At 0300 hrs, SF give me a call that doctor has give the permission to admit her to the labour room. I was so nervous and excited after receiving the call. With my half open eyes, I quickly get dressed and rushed to the hospital. On my way to the hospital, I kept praying to the god to help SF to give birth easily and safely. By 0320 hrs, I'm already at the hospital. After I have parked my car at the basement, I quickly ran to the ward first. I didn't see her at her bed, then I checked with nurse and she told me that SF had already in labour room. Guess, what I was so scared and worried that she was in pain. When I reached labour room, the nurse tease me that no need so hasty, she is yet to give birth. She even teased me that I reached office in such a short time, I must be speeding all the way to hospital. If anything happened to me, then I can't even see my daugther coming to this world and in turn SF will have to come visit me. :p
I managed to see SF at 0330 hrs. She look very much in pain. She had dilated for 3cm. In GH, doctor will only help mother to deliver baby when the mother had dilated for 10cm. In general, 1 hour is equivalent to 1cm for first baby. SF was attached to a machine that can monitor baby heart beat and level of pain that SF had been endured. Seeing her in so "san fu", I feel so bad cause there are nothing that I can help her to reduce her pain and I can only sit by her side to support her. At certain point of time, when the machine show the pain level at 60+, SF will be very much in pain. SF has been very brilliant, patient and determined in the whole process in delivering the baby.

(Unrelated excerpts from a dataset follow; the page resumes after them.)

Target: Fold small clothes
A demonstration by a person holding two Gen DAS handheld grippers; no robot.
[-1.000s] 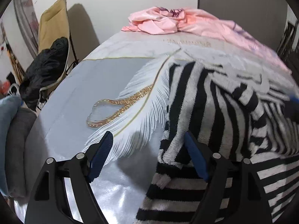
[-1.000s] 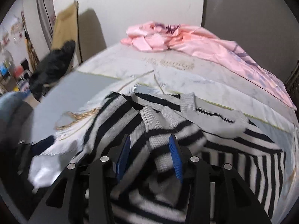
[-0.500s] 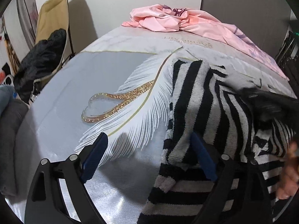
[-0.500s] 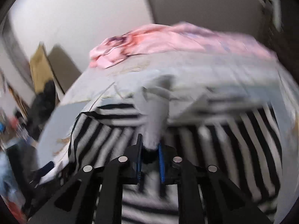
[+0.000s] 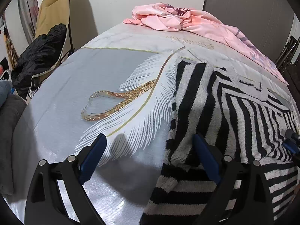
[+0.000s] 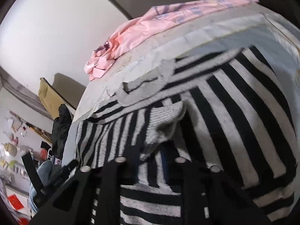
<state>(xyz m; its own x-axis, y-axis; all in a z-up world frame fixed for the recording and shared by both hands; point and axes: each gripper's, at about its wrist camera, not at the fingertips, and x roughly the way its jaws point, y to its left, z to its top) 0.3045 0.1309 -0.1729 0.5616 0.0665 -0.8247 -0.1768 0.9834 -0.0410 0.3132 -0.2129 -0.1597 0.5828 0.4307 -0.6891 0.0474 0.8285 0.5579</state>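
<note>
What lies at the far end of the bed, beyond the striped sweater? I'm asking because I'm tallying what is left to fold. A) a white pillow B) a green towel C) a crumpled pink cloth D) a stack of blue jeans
C: in the left wrist view a crumpled pink cloth lies on the bed beyond the striped sweater.

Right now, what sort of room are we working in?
Most likely a bedroom: the striped sweater lies on a bed sheet with a feather print, a pink blanket is bunched at the far end, and a folding chair stands beside it.
</note>
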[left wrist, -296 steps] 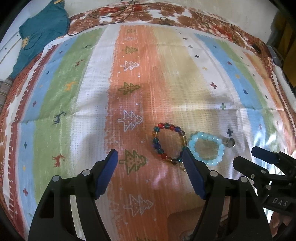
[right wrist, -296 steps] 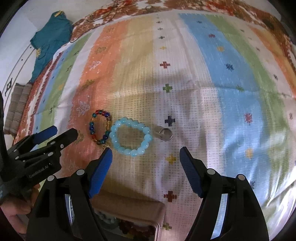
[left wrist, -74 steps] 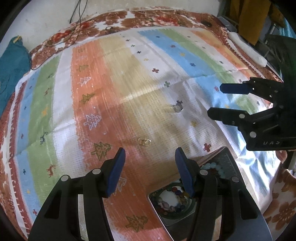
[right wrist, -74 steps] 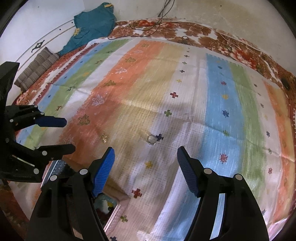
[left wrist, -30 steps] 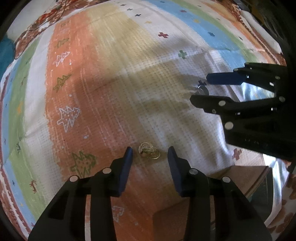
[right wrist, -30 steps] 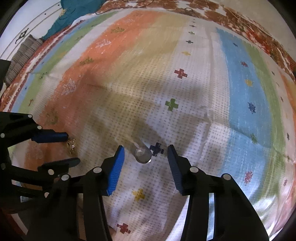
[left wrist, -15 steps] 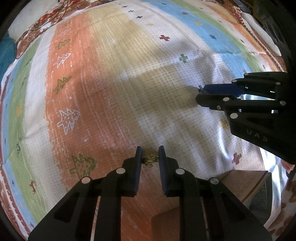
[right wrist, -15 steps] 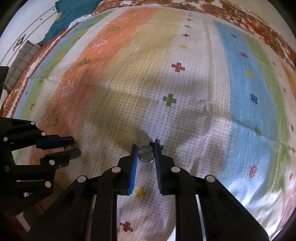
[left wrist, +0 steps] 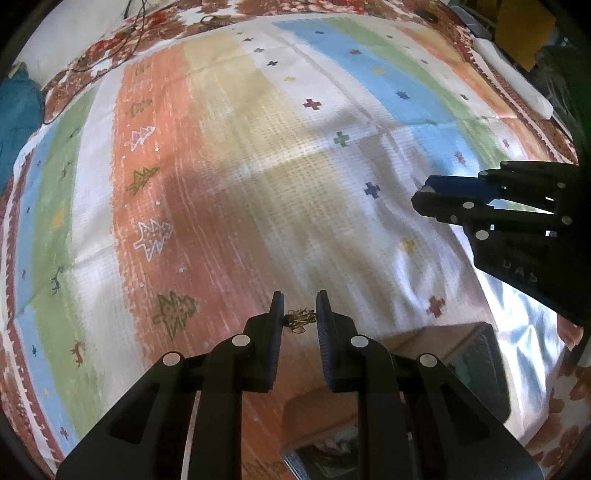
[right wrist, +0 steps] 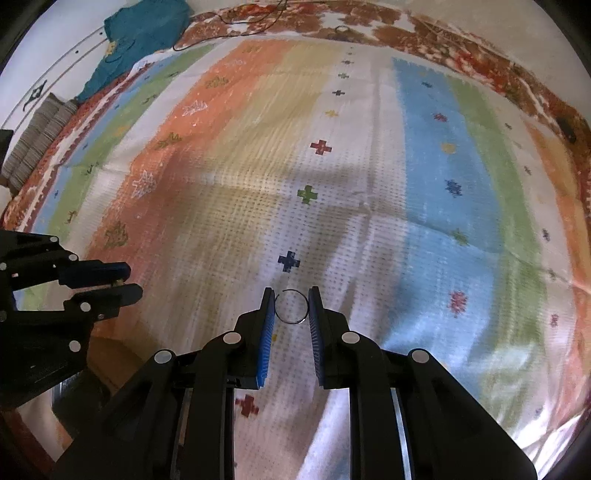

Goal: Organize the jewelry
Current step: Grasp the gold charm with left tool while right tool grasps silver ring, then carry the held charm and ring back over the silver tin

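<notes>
My left gripper (left wrist: 300, 314) is shut on a small gold earring pair (left wrist: 300, 318) and holds it above the striped cloth (left wrist: 229, 192). My right gripper (right wrist: 291, 306) is shut on a thin silver ring (right wrist: 291, 306), also lifted off the cloth. The right gripper also shows in the left wrist view (left wrist: 424, 195), at the right, and the left gripper shows in the right wrist view (right wrist: 127, 280), at the left. The jewelry box (left wrist: 476, 354) sits low in the left wrist view, mostly hidden behind my gripper.
A teal garment (right wrist: 140, 40) and a folded grey mat (right wrist: 37, 144) lie at the far left edge of the bedspread. A black cable (right wrist: 236, 26) runs along the far border. A white object (left wrist: 509, 81) lies at the far right.
Both grippers closed, the left on the gold earrings and the right on the silver ring, and lifted them off the cloth. Earlier, the two bead bracelets went into the box.
</notes>
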`<action>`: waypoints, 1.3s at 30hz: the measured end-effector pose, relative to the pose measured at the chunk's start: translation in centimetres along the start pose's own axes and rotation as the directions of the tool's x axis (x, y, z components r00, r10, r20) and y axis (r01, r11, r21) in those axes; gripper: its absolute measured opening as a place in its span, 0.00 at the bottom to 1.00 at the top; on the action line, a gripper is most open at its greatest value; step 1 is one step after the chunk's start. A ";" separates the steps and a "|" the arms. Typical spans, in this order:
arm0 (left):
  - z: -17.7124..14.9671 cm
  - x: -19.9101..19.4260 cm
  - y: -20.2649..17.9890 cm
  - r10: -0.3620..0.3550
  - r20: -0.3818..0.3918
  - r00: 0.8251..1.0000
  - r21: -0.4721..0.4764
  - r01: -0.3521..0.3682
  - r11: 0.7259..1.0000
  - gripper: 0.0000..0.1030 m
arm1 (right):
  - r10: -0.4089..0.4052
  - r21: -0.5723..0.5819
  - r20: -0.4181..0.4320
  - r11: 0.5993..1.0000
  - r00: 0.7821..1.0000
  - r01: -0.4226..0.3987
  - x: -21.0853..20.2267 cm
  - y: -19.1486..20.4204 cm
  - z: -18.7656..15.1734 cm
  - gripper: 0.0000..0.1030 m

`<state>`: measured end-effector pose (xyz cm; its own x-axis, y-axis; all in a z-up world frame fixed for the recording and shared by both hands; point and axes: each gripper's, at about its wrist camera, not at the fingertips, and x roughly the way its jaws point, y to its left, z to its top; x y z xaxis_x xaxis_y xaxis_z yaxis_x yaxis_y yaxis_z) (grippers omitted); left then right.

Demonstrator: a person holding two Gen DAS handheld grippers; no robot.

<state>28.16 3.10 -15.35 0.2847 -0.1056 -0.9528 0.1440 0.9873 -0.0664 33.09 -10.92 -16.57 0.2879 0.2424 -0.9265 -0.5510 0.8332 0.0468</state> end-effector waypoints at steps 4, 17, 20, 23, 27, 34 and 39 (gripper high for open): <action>-0.1 -1.2 -0.3 0.000 0.016 1.000 0.007 0.000 1.000 0.17 | -0.026 -0.034 0.026 0.999 0.999 0.027 -1.4 1.5 0.0 0.19; -1.5 -5.3 -1.9 -0.020 0.092 0.996 -0.004 0.021 1.000 0.17 | -0.003 -0.040 0.087 0.999 0.996 0.006 -5.4 2.5 -1.5 0.19; -1.9 -6.0 -2.1 -0.022 0.106 0.994 -0.014 0.024 1.000 0.17 | -0.004 -0.036 0.091 0.999 0.996 0.007 -5.9 2.6 -1.9 0.19; -2.4 -6.7 -2.0 -0.023 0.118 0.993 -0.025 0.027 0.999 0.17 | -0.004 -0.021 0.099 1.000 0.995 0.006 -6.4 2.5 -2.2 0.19; -3.0 -7.5 -2.0 -0.029 0.134 0.991 -0.039 0.035 0.999 0.17 | 0.001 -0.009 0.108 1.000 0.994 0.000 -6.9 2.5 -2.6 0.19; -3.8 -9.3 -2.4 -0.061 0.178 0.982 -0.052 0.071 0.996 0.17 | 0.015 -0.008 0.137 1.000 0.990 -0.014 -8.3 2.8 -3.2 0.19; -4.4 -10.5 -2.8 -0.073 0.202 0.977 -0.046 0.084 0.995 0.17 | 0.008 -0.019 0.174 1.000 0.985 -0.005 -9.2 3.4 -3.8 0.19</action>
<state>20.58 2.01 -6.44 0.4588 -0.1990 -0.8660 0.1232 0.9794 -0.1598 25.61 -12.25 -9.31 0.4152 0.3314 -0.8472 -0.5668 0.8227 0.0440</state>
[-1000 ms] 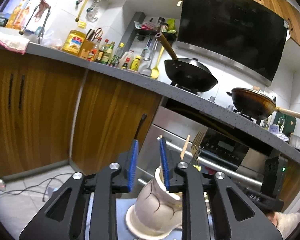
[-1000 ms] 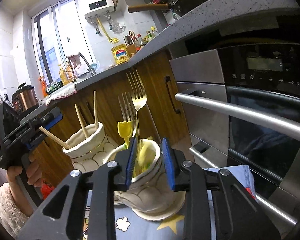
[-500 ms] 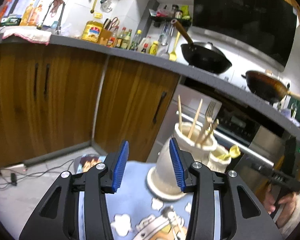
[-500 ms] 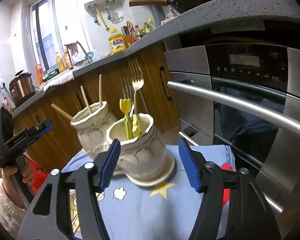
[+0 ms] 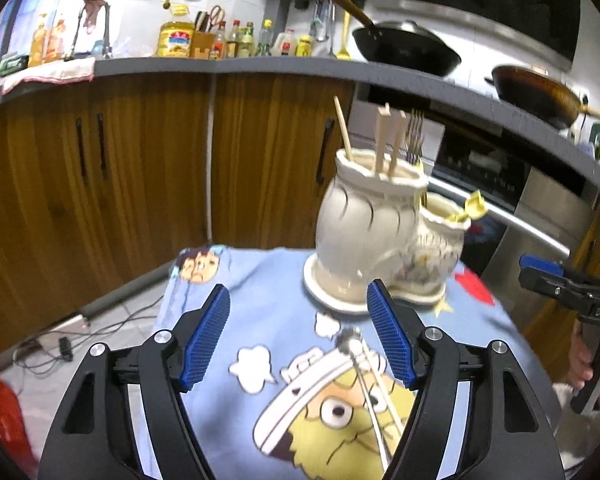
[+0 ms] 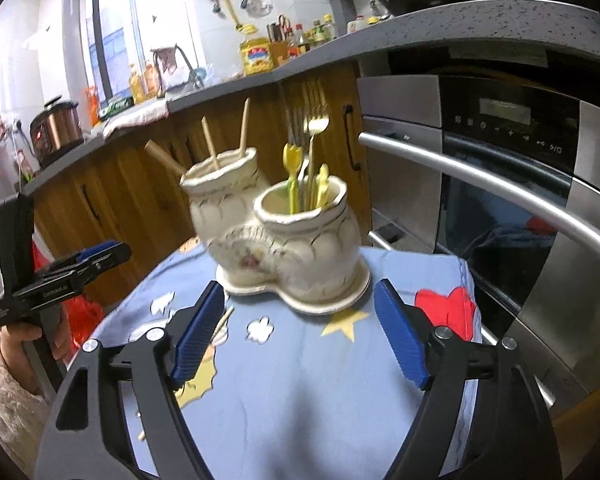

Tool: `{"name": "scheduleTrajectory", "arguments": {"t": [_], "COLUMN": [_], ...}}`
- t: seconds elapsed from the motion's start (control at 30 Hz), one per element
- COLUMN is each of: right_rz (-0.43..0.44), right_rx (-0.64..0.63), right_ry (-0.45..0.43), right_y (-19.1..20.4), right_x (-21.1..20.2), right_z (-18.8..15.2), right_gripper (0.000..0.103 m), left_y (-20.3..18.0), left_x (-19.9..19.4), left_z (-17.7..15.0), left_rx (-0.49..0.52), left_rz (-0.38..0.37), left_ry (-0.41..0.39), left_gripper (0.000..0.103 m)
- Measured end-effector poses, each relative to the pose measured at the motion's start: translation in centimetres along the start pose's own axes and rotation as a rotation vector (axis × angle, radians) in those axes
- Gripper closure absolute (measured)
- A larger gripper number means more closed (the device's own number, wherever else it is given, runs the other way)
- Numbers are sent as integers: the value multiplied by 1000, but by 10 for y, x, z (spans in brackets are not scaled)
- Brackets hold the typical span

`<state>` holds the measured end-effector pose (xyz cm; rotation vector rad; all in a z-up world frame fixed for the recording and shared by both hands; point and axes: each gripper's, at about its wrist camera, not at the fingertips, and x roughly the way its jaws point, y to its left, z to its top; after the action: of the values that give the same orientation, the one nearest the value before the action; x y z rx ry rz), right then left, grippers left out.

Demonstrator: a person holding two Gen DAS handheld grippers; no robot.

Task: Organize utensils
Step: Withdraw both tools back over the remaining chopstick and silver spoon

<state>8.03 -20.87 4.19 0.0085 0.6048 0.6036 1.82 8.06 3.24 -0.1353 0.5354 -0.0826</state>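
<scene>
A cream ceramic double-pot utensil holder (image 5: pixel 364 236) (image 6: pixel 288 240) stands on a blue cartoon cloth (image 5: pixel 268 344) (image 6: pixel 300 380). The taller pot holds wooden chopsticks (image 5: pixel 384 140) (image 6: pixel 244 128). The lower pot holds metal forks (image 6: pixel 312 128) and yellow plastic utensils (image 6: pixel 292 164). A metal utensil and a chopstick (image 5: pixel 370 376) lie on the cloth near my left gripper. My left gripper (image 5: pixel 298 332) is open and empty, short of the holder. My right gripper (image 6: pixel 300 328) is open and empty, just short of the holder. A chopstick (image 6: pixel 220 320) lies by its left finger.
Wooden cabinets (image 5: pixel 100 168) and a grey counter (image 5: pixel 260 68) with bottles and woks stand behind. A steel oven (image 6: pixel 500 168) with a bar handle is close on the right. Cables lie on the floor (image 5: pixel 60 344). The other gripper shows in each view (image 5: pixel 568 288) (image 6: pixel 52 276).
Both grippers have pulled back from the holder and opened wide. The fork the right gripper held now stands in the lower pot. The left gripper has drawn back and tilted down toward the cloth.
</scene>
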Motion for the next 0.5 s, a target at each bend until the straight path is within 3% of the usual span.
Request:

In between, I tried to close my eyes to save energy for later. After a long wait, nurse finally told me that SF had dilated for 10cm. They can start the labour process. I was like "It's time". SF was given a short tutorial by the nurse on how to successfully give birth to the baby. SF was so much in pain but yet she was so determined to deliver the baby. I was so sad to see her in such unbearable pain and yet I can't help her in anything. All a sudden, warm tears flow down from my teary eyes. I feel so weak and small for not being able to help her. How I wish baby born quickly and release SF from the pain. After a long 20 mins, baby finally come to this world but I still can't stop the tears from my eyes. I was so happy to see baby was safe and healthy. As usual, baby will cry when they were born. The first scream (cried) by the baby was such a beautiful melody on my ear. SF instantly show her mother instinct by trying to comforting baby when nurse hand over the baby to SF. Guess what, I still can't stop crying when nurse asked me to wait outside while they treating SF and the baby.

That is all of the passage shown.